Superati i limiti previsti: dopo la relazione dell’Arta, il sindaco sospende le serate di intrattenimento dello stabilimento
PESCARA. Niente più musica e serate di intrattenimento allo stabilimento balneare La Vongola, che in estate ospita gli eventi di Room 33. Il sindaco Carlo Masci nei giorni scorsi ha firmato un'ordinanza che impone l’immediata «sospensione dell’intrattenimento musicale e/o l’utilizzo degli impianti elettroacustici che causano il superamento dei limiti previsti dalla normativa».

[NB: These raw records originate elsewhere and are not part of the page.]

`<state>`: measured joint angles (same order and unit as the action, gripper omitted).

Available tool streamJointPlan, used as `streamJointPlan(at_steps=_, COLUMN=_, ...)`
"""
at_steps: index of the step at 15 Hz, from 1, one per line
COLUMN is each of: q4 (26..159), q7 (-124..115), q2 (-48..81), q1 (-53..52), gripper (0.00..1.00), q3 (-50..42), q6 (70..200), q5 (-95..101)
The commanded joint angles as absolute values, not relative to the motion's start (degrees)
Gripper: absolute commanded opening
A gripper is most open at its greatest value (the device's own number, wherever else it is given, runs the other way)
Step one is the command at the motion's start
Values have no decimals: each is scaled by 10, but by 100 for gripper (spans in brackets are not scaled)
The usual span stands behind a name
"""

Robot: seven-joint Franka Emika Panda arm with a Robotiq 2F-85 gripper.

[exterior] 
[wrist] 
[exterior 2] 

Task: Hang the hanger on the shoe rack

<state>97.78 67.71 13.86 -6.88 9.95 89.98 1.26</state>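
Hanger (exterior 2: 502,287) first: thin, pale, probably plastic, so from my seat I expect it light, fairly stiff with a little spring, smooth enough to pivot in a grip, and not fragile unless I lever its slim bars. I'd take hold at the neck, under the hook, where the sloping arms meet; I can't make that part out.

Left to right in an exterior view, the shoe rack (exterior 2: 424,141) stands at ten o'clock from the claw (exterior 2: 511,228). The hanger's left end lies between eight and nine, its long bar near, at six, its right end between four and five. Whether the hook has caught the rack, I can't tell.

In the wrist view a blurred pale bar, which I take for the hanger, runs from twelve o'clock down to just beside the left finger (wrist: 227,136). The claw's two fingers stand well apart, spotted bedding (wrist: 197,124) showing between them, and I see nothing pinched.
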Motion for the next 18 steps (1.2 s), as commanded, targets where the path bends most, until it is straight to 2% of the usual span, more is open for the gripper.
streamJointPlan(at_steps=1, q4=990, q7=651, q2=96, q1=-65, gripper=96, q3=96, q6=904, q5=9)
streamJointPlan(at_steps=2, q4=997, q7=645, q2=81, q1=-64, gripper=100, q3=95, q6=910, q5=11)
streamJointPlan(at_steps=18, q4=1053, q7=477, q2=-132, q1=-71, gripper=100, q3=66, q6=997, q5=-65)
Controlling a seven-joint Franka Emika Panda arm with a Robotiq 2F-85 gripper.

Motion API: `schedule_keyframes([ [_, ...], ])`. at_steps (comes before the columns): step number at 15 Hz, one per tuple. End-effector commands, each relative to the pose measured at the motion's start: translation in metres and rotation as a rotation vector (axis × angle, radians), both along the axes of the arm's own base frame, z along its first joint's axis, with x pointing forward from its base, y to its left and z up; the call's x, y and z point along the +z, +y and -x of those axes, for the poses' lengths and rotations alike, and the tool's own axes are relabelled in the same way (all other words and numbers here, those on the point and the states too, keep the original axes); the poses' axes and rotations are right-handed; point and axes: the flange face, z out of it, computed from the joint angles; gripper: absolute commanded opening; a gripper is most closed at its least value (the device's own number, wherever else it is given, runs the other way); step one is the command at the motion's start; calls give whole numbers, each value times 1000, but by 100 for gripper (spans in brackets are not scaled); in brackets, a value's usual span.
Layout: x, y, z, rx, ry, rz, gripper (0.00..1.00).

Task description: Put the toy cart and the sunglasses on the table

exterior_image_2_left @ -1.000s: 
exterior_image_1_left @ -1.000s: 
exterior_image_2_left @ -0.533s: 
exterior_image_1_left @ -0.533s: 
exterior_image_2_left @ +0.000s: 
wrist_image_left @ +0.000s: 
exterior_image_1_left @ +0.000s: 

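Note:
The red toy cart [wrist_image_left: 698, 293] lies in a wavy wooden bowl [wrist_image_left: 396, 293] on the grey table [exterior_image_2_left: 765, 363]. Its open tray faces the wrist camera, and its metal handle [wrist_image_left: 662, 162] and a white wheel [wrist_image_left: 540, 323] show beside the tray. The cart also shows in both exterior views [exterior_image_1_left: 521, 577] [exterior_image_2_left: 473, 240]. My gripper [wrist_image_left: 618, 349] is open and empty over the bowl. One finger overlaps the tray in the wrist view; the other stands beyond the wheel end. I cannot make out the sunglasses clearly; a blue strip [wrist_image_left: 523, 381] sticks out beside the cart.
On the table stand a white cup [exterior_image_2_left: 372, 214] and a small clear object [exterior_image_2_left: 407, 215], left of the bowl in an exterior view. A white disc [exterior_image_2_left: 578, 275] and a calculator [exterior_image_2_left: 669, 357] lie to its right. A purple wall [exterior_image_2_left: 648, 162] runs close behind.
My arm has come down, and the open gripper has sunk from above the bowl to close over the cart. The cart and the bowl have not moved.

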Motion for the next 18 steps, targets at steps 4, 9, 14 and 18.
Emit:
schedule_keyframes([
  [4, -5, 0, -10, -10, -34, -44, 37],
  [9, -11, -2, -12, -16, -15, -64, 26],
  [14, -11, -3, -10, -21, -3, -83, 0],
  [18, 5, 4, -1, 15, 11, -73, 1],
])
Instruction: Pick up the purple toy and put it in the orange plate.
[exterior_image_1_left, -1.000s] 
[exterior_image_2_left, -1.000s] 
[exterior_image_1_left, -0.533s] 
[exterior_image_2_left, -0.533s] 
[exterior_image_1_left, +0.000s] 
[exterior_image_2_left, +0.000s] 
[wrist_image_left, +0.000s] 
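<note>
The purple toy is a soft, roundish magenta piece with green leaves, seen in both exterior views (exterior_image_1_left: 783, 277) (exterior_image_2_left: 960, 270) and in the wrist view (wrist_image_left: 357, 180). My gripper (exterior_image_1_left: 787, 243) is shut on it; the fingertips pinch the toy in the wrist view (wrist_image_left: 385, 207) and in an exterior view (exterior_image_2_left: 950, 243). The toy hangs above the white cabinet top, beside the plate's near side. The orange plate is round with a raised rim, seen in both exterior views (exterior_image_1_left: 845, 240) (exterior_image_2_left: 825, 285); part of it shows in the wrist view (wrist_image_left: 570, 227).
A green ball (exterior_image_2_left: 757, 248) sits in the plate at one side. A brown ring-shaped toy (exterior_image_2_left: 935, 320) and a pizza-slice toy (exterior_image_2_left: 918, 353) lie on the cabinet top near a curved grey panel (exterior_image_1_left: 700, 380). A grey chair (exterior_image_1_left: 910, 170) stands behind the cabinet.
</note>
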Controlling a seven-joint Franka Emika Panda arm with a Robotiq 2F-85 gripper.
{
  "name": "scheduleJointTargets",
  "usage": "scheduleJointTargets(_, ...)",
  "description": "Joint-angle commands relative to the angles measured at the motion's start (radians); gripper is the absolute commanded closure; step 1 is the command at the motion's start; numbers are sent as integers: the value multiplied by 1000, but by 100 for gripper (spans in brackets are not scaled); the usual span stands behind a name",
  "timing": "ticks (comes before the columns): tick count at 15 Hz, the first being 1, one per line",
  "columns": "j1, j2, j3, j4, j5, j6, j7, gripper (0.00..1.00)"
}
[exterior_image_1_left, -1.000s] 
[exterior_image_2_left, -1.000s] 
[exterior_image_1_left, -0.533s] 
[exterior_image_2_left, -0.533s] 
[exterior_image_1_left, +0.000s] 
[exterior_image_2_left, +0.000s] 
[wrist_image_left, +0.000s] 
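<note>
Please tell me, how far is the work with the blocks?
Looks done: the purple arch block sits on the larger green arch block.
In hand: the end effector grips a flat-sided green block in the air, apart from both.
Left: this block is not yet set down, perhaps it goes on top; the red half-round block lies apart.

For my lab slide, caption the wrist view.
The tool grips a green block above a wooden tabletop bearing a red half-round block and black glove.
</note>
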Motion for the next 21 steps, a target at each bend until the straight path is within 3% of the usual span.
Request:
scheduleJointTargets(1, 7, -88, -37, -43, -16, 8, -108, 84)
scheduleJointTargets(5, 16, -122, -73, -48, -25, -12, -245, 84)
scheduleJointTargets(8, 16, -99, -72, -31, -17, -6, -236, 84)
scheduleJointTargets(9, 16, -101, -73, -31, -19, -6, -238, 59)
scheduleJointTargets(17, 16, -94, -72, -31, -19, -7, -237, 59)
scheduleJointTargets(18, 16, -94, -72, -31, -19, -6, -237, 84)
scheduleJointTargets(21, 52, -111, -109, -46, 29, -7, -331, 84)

La decisione, che risale al 2 agosto, è scattata a seguito di una relazione fonometrica dell’Arta, protocollata il 13 luglio scorso, nella quale veniva evidenziato il superamento, nel periodo notturno, del valore limite differenziale «nella modalità di misura “a finestre aperte”, per le emissioni acustiche di musica amplificata diffusa dallo stabilimento, nonché dal rumore antropico degli avventori del locale stesso», si legge nel provvedimento sindacale. Il 21 luglio, alla luce del superamento, la Asl ha proposto al Comune l’ordinanza, che ora è stata emessa dal sindaco.
Con la sospensione, scatta anche l’obbligo di attivare interventi «di bonifica acustica e di adozione di ogni utile accorgimento tecnico, funzionale ed organizzativo atti a ricondurre il rumore entro i limiti previsti dalla normativa vigente».
Una volta completati gli interventi, per tornare a organizzare serate musicali, lo stabilimento dovrà produrre una documentazione che dimostri le opere eseguite, descritte nel dettaglio. Alla documentazione dovrà essere allegata anche una valutazione di impatto acustico, redatta da un tecnico, che metta nero su bianco l’efficacia degli interventi, e quindi la riduzione delle emissioni di rumore che non dovranno superare i parametri previsti dalla norma, sia in ambiente interno che esterno. (m.pa.)